Dans mon interprétation du Kung Fu, j’aime dire que nous avons trois moyens de générer de la puissance, formant une trinité que j’appelle la Terre, le Ciel et l’Homme, ou autrement dit, la structure, l’intention et le souffle, aussi connus sous les noms de Shen, Yi et Qi. Derrière cette appellation ésotérique se cache une réalité plus simple à appréhender, que je vais vous expliquer à travers l’exemple du coup de poing en trois formes.
1. La Terre (Shen, la structure, le Dantian inférieur)
Cette énergie puise ses racines dans l’ancrage et la stabilité. Dans le Hung Gar, par exemple, elle se manifeste par la transition entre le Mabu (position du cavalier) et le Gongbu (position de l’arc et de la flèche). La jambe arrière donne l’impulsion, la force transite à travers chaque articulation, la hanche déploie l’énergie, le tronc se solidifie pour permettre la propagation de cette force, l’épaule lance le bras, et le poing part comme un boulet de canon. C’est le principe de l’énergie terrestre, qui tire sa force du sol et additionne la contribution de chaque articulation, en minimisant les gestes parasites.
2. Le Ciel (Yi, l’intention, le Dantian supérieur)
Cette énergie dépend moins de l’ancrage et davantage de la spontanéité et du relâchement complet du corps, permettant de frapper comme un fouet. Ici, la force émane de l’intention et, plus mécaniquement, de la zone scapulaire et des épaules. Le haut du corps initie le mouvement, générant une énergie cinétique qui se propage à travers les bras. Ceux-ci deviennent des fouets ou des boules destructrices, capables de fendre l’air grâce à la rotation des épaules. Cette énergie cinétique, créée par la combinaison de la vitesse, de la fluidité et de la rotation, permet de libérer une force explosive. On retrouve cette approche dans des styles comme le Choy Lee Fut ou le Dong Bei Quan, où le relâchement et la rapidité sont primordiales. Les membres inférieurs suivent le mouvement du haut du corps, créant un cycle de relance et de frappe continue.

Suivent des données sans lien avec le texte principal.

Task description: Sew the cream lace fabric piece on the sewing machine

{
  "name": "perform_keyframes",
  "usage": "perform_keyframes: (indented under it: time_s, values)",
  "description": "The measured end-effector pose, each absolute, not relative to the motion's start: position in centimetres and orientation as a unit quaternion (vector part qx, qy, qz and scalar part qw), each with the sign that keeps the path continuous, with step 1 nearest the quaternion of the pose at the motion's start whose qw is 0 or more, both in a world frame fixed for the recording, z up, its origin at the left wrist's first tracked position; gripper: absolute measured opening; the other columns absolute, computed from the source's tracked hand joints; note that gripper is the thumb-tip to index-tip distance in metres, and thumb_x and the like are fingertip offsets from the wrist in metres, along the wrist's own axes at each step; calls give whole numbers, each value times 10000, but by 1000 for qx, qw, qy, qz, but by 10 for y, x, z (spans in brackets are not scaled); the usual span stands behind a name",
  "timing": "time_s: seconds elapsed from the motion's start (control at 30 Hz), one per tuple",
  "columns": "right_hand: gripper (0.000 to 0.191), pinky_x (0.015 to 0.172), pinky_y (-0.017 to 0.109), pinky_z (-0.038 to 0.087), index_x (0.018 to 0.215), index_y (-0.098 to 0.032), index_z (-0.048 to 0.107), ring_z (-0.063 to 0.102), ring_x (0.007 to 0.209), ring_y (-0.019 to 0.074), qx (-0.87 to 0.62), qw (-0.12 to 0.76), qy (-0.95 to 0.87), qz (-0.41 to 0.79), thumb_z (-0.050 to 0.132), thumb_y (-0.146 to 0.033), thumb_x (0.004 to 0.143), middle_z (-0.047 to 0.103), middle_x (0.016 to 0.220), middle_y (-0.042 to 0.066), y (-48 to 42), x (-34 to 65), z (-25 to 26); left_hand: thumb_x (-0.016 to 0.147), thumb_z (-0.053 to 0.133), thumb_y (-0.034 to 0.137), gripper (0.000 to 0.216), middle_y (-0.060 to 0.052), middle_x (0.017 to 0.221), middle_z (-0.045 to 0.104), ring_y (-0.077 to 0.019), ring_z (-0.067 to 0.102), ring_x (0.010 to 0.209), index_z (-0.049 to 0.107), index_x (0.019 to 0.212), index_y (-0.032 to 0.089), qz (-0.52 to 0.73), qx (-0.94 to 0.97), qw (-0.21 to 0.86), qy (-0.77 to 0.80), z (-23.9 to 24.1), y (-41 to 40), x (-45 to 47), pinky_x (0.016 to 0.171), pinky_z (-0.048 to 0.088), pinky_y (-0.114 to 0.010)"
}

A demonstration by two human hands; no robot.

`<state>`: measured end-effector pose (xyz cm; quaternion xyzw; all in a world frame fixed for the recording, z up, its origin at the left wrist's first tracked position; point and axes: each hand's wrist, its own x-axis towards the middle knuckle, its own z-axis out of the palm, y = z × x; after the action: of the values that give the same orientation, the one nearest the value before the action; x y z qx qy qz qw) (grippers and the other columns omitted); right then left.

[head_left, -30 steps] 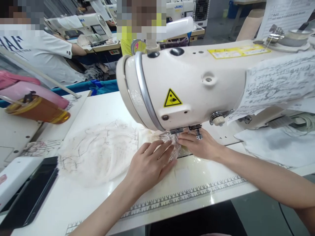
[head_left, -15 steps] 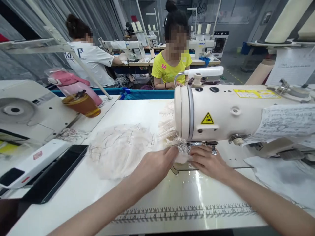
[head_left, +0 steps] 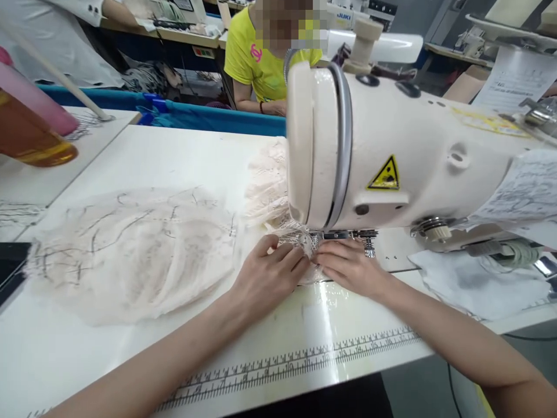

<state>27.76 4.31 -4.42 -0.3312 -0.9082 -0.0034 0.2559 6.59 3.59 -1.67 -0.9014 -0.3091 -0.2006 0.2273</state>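
Pale pink lace fabric (head_left: 270, 183) lies bunched beside and under the head of a white sewing machine (head_left: 378, 145). My left hand (head_left: 272, 270) has its fingers curled onto the near edge of the lace, left of the presser foot. Close by on the right, my right hand (head_left: 350, 267) presses the same edge, fingers together, just in front of the needle area. The fingertips of both hands almost meet. The needle itself is hidden behind the hands and the machine head. A sheer pale piece (head_left: 134, 255) with loose dark threads spreads flat to the left.
A printed ruler scale (head_left: 287, 366) runs along the table's front edge. White cloth (head_left: 474, 284) lies at the right. An amber cup (head_left: 30, 133) and a pink bottle (head_left: 43, 98) stand at the left. A person in a yellow shirt (head_left: 261, 64) sits beyond the blue cloth trough (head_left: 209, 119).
The view has moved closer and lower over the machine. My left hand has gone from a pinch at the lace's edge to fingers curled over it; my right hand stays by the presser foot.
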Motion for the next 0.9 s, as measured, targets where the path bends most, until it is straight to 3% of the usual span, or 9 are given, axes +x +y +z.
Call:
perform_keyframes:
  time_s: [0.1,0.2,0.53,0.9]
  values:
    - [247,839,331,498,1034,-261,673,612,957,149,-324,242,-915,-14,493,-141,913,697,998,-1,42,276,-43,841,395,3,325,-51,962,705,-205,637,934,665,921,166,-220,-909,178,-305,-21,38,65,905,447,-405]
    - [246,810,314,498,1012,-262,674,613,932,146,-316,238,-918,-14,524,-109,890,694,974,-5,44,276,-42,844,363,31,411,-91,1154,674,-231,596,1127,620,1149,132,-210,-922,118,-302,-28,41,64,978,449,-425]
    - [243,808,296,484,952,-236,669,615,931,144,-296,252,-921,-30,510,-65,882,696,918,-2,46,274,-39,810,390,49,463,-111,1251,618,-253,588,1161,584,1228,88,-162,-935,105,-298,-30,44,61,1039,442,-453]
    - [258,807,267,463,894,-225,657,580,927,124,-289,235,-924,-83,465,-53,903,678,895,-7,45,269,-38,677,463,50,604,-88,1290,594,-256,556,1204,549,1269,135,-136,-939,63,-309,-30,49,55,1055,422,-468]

3. L’Homme (Qi, le souffle, le Dantian moyen)
Cette énergie, à la fois complexe et naturelle, est présente dans le Pak Mei et les styles anciens de Wuzu Quan. Nous la maîtrisons tous depuis l’enfance, par des actions comme éternuer, bailler, avoir le hoquet ou tousser. C’est d’ailleurs en toussant que je fais découvrir cette énergie : en frappant tout en toussant fortement. Pour illustrer cette force, on peut la comparer à un volcan en éruption. Comme un volcan qui accumule une pression immense sous une surface calme, le pratiquant accumule son énergie intérieure. Puis, à un moment précis, cette énergie est libérée de manière explosive, projetant une force irrésistible vers l’extérieur. Le diaphragme se contracte, le dos s’arrondit, et une grande force de contraction et de rétraction se déploie, que j’appelle « cracher ». L’inverse, qui consiste à redresser soudainement son dos en inspirant fortement et en poussant vers l’extérieur, s’appelle « avaler ». Cette énergie est brève, explosive, et très dépendante de la technique ainsi que des muscles profonds. Elle combine les deux premiers aspects, à savoir une structure inébranlable et un esprit affûté, permettant d’unir les trois forces.